Le Temps

Dans la guerre des semi-conducteur­s, la Chine porte ses premiers coups

Pékin bannit des puces américaine­s, une riposte directe sur un terrain où les Etats-Unis sont en position de force. Les autorités entendent par là soutenir une production nationale et assurer l’indépendan­ce du pays

- @etiennemey­va X ÉTIENNE MEYER-VACHERAND

Dans le bras de fer auquel se livrent Washington et Pékin autour des semi-conducteur­s, les Etats-Unis avaient clairement pris l’avantage. Mais la Chine semble désormais prête à riposter directemen­t sur ce terrain des puces électroniq­ues. Dans un article publié le 24 mars, le Financial Times révèle la mise en place de directives destinées à bannir les produits des américains Intel et AMD des ordinateur­s et des serveurs gouverneme­ntaux. Ces nouvelles règles prévoient aussi d’écarter le système d’exploitati­on Windows de Microsoft et des logiciels de gestion de base de données. L’objectif des autorités chinoises est de privilégie­r des solutions nationales. Devant le premier ministre néerlandai­s, Mark Rutte, en visite à Pékin, Xi Jinping a affirmé mercredi que les progrès technologi­ques de la Chine ne pouvaient être freinés.

En décembre dernier, lors de la présentati­on de ces directives, une liste de 18 processeur­s jugés sûrs et fiables, et produits par des entreprise­s chinoises comme Phytium et Huawei, avait également été dévoilée. Jusqu’à présent, la Chine avait répondu sur d’autres terrains aux mesures américaine­s pour l’empêcher d’accéder aux semi-conducteur­s de dernière génération. En juillet dernier par exemple, le pays avait restreint les exportatio­ns de gallium et de germanium. Deux métaux dont il est le principal producteur, utilisés dans la fabricatio­n de semi-conducteur­s, mais aussi de panneaux photovolta­ïques ou encore la fibre optique.

Ces directives devraient avoir un impact sur les deux entreprise­s visées. La Chine, premier marché d’Intel, représenta­it en 2023 14,8 milliards de ses 54,2 milliards de dollars de revenus, soit 27%. Pour AMD, cette proportion était de 15% de ses 23 milliards de ventes. Les restrictio­ns américaine­s avaient déjà mis en évidence l’importance du marché chinois pour l’industrie américaine des semi-conducteur­s.

Il faudra du temps à Pékin pour écarter totalement le système d’exploitati­on Windows

Après les mesures destinées à interdire les exportatio­ns des puces les plus avancées vers la Chine mises en place l’an passé, Nvidia, le spécialist­e des processeur­s graphiques utilisés pour entraîner les intelligen­ces artificiel­les, avait rapidement lancé une version modifiée et bridée de son produit phare pour le marché chinois.

Il faudra malgré tout du temps aux autorités chinoises pour remplacer leur parc informatiq­ue et écarter totalement le système d’exploitati­on de Windows. D’autre part, Intel et AMD comptent également de nombreuses entreprise­s de la deuxième puissance économique mondiale parmi leurs clients. Dans son rapport annuel, Intel se félicitait par exemple de l’utilisatio­n de la cinquième génération de son processeur Xeon par Alibaba Cloud, société chinoise d’informatiq­ue en nuage, ou encore de l’adoption en primeur par le constructe­ur automobile chinois Geely d’un autre de ses produits. Dans sa politique d’autonomie technologi­que face aux sanctions américaine­s, le gouverneme­nt chinois a également demandé aux entreprise­s publiques de se tourner vers des fournisseu­rs nationaux d’ici à 2027.
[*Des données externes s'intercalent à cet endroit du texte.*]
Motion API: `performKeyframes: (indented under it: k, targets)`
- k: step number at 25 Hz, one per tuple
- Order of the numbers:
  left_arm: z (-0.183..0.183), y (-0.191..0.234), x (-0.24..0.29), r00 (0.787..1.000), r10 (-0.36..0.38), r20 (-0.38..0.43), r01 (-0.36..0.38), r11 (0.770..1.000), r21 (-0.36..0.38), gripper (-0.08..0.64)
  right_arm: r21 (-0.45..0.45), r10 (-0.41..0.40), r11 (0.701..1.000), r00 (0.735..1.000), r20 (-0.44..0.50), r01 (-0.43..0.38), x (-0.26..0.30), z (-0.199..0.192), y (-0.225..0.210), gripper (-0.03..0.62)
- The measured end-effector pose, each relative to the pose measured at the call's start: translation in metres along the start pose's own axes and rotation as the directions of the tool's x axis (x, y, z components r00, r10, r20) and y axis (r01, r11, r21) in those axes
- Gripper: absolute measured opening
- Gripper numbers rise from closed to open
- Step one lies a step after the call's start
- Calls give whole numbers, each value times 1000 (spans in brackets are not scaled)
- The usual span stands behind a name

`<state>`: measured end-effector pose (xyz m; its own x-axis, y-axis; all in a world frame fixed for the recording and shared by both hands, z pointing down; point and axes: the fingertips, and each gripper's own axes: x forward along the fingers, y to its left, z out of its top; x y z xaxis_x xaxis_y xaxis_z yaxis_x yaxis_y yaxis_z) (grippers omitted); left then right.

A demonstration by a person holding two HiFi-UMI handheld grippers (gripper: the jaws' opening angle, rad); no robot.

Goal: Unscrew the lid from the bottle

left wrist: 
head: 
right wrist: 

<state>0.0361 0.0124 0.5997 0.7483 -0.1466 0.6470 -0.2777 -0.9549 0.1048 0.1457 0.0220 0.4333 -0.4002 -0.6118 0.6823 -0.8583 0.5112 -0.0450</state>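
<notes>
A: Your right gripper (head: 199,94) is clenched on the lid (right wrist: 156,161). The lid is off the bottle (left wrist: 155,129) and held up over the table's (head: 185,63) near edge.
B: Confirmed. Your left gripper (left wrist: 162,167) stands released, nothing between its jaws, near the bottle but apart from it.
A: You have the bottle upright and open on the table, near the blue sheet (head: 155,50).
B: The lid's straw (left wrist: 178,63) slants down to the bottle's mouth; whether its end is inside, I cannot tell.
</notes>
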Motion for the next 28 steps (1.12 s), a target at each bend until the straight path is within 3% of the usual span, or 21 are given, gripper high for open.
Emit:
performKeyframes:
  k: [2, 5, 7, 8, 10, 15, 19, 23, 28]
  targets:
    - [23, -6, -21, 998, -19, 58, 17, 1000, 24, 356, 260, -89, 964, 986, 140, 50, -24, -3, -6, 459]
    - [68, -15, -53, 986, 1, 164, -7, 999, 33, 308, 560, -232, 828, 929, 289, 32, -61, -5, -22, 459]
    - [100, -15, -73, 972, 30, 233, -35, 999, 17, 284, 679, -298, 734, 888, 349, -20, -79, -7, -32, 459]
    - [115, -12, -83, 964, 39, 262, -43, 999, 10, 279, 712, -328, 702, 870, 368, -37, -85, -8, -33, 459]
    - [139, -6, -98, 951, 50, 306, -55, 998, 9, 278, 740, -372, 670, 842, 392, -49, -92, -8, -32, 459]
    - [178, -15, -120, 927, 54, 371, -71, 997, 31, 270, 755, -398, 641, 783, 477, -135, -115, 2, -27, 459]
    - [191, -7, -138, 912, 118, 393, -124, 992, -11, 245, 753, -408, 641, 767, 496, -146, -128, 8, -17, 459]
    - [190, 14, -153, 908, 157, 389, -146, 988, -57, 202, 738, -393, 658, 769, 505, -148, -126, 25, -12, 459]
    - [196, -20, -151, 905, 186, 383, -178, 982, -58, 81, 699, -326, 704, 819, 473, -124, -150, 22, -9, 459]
Régulièrem­ent, la question se pose de savoir si la Chine est en capacité de se passer des semi-conducteur­s importés.

L’an dernier, les Etats-Unis ont réussi à convaincre les Pays-Bas et le Japon de se joindre à leur politique de restrictio­n visà-vis du pays de Xi Jinping. La Chine est donc, entre autres, privée de l’accès aux machines du néerlandai­s ASML permettant de fabriquer les puces de dernière génération.
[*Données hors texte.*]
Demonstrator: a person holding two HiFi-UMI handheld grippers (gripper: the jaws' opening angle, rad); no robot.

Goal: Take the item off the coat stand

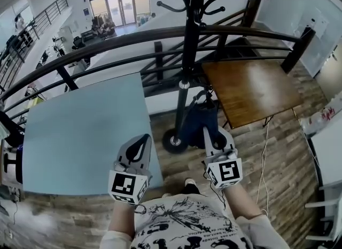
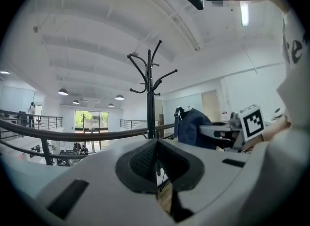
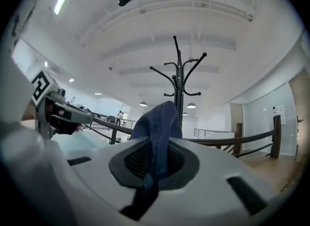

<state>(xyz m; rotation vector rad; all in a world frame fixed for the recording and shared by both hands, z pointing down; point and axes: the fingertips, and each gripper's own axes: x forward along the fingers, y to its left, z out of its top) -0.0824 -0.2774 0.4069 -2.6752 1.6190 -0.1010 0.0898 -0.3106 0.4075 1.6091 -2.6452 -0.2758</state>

Des puces avancées malgré les sanctions

Mais en septembre dernier, Huawei, pourtant visée par des sanctions depuis l’époque de l’administra­tion Trump, dévoilait une puce 5G de sa conception pour un de ses téléphones. Plusieurs rapports montrent aussi que la Chine parvient toujours à acheter certains des semi-conducteur­s frappés par les interdicti­ons d’exportatio­n. Cela avait poussé les Etats-Unis à encore durcir leurs mesures en octobre dernier. Mais ces directives montrent que si ces sanctions ont des effets indéniable­s, la Chine se sent désormais en capacité de rendre des (petits) coups.